Your goal - From the listing below, reproduce word for word the part that opens with the line containing "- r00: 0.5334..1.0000" and closes with the line containing "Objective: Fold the"; reproduce nothing else.
═══ Entries supplied
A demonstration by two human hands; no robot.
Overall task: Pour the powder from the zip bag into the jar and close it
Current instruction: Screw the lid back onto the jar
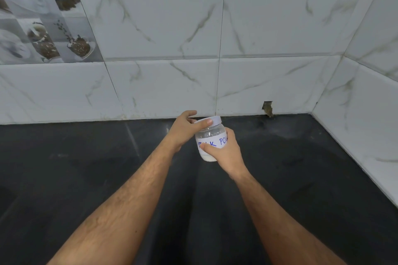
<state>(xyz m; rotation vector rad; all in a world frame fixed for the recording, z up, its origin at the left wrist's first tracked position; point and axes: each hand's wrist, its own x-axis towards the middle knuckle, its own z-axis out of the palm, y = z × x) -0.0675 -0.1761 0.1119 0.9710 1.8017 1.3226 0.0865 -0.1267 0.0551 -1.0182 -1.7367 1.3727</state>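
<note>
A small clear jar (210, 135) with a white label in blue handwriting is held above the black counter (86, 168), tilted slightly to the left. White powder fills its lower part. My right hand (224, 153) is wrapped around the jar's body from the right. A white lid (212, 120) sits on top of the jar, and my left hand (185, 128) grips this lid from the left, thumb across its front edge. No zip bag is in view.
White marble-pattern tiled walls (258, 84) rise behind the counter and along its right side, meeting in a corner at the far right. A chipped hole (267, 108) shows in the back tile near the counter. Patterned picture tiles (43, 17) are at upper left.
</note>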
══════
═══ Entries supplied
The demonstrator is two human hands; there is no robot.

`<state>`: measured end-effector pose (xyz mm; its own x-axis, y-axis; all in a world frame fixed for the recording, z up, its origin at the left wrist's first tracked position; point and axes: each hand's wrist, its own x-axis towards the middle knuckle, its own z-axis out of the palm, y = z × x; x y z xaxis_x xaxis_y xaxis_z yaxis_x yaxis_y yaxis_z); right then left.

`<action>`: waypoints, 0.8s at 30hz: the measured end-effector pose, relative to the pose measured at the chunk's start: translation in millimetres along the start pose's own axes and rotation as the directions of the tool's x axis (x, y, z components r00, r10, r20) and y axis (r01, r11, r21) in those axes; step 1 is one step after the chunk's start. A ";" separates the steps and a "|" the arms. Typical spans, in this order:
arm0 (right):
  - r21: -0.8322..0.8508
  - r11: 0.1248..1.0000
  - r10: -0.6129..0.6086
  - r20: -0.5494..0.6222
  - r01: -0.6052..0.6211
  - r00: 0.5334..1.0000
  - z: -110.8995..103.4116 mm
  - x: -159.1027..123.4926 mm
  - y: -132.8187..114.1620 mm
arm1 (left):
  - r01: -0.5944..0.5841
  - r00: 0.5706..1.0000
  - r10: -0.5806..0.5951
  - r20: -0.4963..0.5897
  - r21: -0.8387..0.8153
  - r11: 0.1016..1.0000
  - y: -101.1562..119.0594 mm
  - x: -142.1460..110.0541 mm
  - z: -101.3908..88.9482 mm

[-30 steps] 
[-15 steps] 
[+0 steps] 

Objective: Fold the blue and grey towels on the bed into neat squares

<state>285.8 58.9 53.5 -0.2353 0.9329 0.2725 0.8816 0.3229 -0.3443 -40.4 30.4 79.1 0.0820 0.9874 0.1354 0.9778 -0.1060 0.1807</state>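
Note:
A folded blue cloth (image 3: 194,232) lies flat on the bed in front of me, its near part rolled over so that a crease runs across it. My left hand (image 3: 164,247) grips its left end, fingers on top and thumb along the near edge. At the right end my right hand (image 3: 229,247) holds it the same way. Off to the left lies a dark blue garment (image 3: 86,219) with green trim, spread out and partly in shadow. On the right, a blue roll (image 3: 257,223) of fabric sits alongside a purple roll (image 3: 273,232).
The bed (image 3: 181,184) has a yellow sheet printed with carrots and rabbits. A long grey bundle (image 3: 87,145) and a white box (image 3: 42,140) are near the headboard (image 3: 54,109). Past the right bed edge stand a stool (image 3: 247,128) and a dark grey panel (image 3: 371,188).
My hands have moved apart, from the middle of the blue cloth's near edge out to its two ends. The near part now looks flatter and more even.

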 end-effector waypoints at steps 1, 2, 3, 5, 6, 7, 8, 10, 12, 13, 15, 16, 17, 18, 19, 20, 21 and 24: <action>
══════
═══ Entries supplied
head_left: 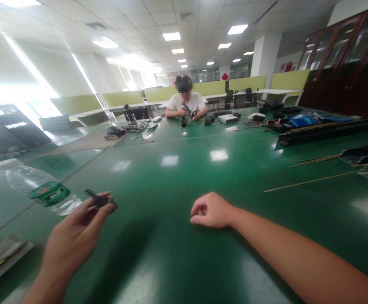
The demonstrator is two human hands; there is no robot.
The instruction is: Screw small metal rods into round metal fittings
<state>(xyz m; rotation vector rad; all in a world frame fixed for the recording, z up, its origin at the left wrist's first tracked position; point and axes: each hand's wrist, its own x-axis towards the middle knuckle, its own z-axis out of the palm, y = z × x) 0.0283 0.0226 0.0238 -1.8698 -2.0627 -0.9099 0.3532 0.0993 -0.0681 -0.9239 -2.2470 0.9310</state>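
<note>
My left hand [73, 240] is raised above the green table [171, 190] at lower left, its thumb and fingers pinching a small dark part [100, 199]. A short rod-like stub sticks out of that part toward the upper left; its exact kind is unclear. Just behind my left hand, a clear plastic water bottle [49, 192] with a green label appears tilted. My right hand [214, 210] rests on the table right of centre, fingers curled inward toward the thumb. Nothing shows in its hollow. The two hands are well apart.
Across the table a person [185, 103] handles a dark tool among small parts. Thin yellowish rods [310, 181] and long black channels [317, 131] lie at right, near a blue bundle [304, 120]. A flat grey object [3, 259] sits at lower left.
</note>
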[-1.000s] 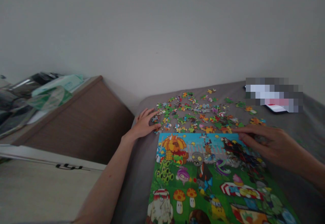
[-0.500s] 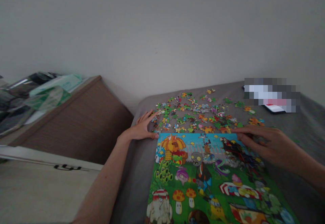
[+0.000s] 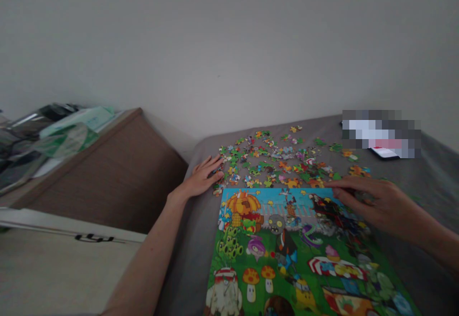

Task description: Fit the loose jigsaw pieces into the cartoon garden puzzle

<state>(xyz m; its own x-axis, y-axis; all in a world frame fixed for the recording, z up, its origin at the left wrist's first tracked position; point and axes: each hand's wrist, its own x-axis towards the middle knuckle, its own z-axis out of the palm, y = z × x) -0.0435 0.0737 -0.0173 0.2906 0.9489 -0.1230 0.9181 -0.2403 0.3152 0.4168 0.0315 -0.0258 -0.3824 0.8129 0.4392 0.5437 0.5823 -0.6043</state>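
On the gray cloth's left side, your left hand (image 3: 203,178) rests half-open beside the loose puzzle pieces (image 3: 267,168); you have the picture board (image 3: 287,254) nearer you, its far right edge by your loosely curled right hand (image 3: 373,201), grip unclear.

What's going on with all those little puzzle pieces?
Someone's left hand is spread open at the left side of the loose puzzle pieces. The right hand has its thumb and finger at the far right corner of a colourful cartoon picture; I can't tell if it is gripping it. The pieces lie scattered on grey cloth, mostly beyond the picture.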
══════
Response to the exercise -
  - r00: 0.5334..1.0000
  - z: -110.8995..103.4116 mm
  - x: -159.1027..123.4926 mm
  - y: -132.8187..114.1620 mm
arm1 (left):
  - r01: -0.5944..0.5841
  - r00: 0.5706..1.0000
  - r10: -0.5806..0.5951
  - r20: -0.4963..0.5897
  - r21: -0.8387..0.8153
  - r11: 0.1016..1.0000
  - y: -101.1562..119.0594 mm
  - x: -142.1460..110.0541 mm
  - z: -101.3908..88.9482 mm

[-30 steps] 
[-15 steps] 
[+0 steps] 

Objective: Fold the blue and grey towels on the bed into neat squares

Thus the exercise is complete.